DATASET RECORDS

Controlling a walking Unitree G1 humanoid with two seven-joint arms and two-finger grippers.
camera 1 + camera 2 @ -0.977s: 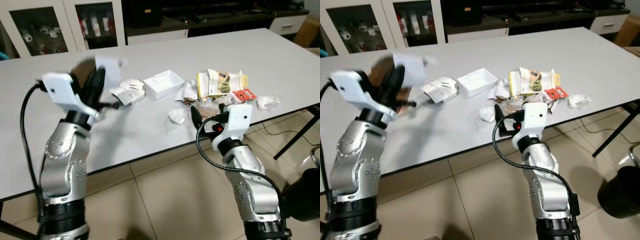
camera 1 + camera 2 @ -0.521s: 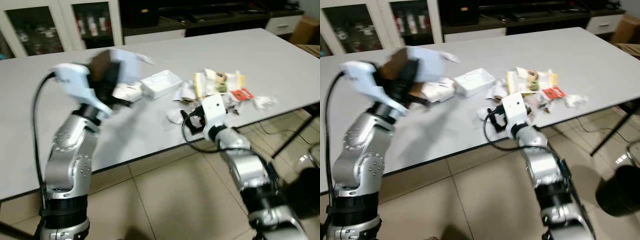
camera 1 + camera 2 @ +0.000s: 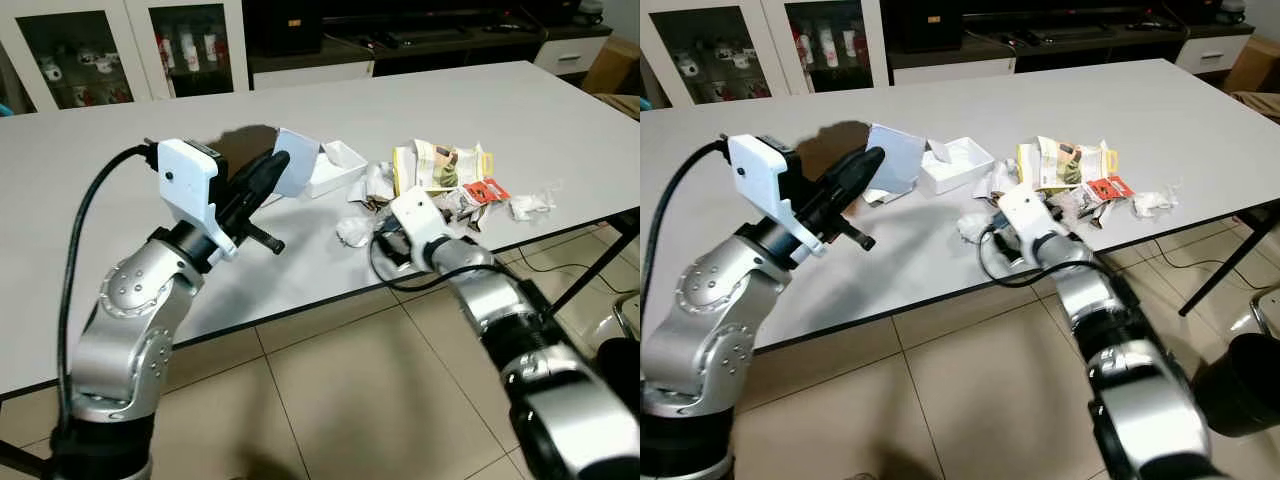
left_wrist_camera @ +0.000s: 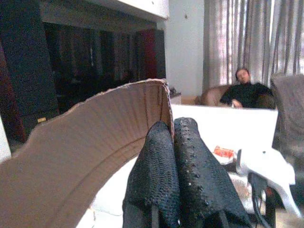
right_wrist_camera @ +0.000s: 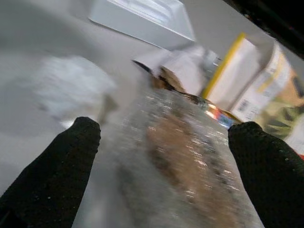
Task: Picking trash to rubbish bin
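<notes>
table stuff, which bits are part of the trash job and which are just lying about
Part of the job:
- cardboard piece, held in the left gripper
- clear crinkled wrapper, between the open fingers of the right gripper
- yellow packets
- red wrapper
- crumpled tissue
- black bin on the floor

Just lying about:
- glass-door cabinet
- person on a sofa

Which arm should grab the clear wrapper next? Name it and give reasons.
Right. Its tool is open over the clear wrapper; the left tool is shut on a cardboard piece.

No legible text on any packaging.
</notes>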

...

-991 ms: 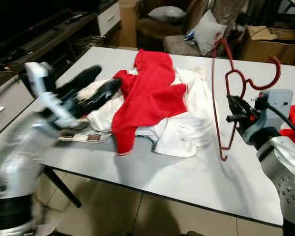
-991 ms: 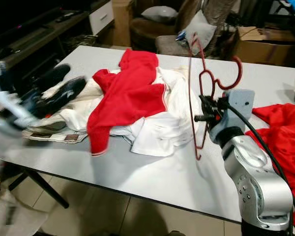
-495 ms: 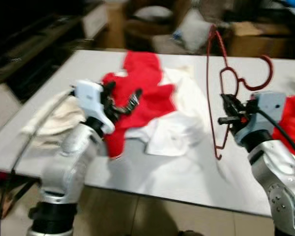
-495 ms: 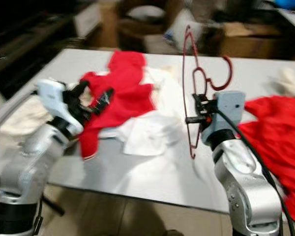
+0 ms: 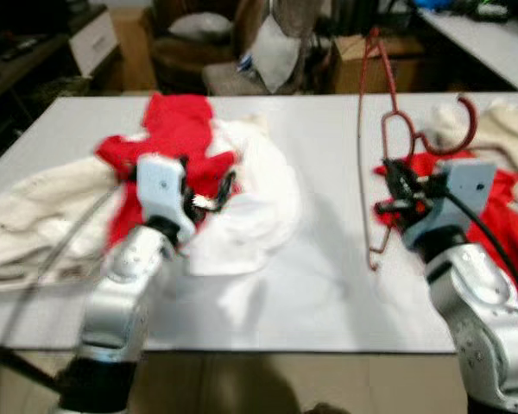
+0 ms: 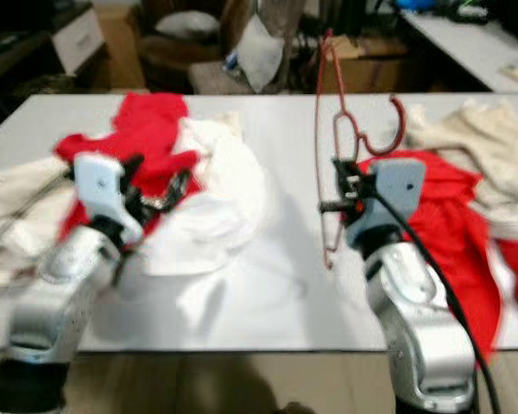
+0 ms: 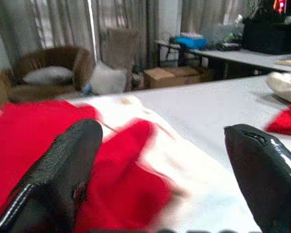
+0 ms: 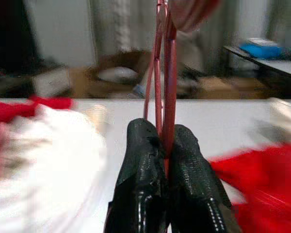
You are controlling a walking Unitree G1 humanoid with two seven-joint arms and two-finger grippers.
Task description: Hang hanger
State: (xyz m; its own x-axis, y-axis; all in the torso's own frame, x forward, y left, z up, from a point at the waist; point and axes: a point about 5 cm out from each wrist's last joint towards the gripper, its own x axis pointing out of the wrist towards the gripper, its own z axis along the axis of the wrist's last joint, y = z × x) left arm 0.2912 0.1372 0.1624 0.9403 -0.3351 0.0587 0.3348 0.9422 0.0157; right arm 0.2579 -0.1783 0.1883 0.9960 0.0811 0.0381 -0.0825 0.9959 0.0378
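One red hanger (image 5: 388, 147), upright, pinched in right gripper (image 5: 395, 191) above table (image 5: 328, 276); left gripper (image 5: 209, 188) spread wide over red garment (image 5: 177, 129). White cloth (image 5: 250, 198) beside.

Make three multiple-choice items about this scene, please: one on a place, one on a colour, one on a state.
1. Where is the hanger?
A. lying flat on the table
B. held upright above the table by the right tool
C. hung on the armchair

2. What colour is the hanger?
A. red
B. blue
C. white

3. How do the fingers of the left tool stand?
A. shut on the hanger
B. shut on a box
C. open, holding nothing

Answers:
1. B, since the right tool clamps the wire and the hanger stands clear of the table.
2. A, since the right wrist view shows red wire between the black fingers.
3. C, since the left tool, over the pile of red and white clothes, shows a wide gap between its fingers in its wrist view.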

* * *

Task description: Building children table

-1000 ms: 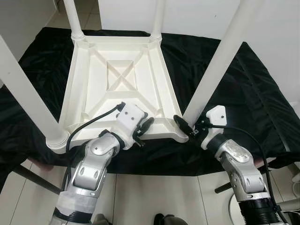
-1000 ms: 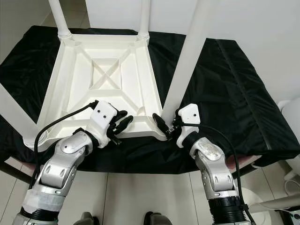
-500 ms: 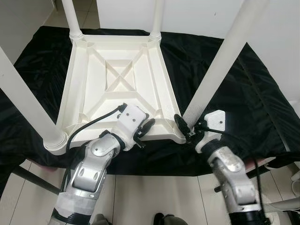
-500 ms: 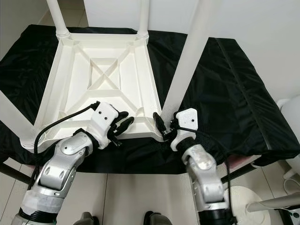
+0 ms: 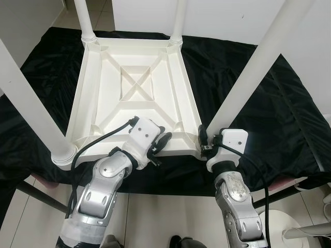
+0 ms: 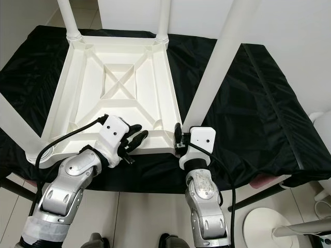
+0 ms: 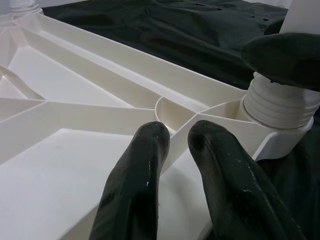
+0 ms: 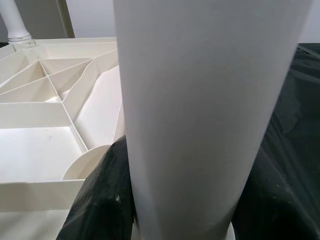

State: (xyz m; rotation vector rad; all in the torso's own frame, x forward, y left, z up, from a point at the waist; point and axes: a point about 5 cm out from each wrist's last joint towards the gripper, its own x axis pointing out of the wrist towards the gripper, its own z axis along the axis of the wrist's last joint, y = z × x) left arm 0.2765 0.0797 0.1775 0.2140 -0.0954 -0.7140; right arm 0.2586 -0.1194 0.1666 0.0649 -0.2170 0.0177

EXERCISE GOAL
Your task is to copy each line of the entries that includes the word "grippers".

OUTPUT OF THE TASK
Controlling a walking Unitree G1 humanoid with two seven-joint arms and two-finger grippers.
You are controlling a walking Unitree G1 humanoid with two seven-joint arms and two-finger grippers.

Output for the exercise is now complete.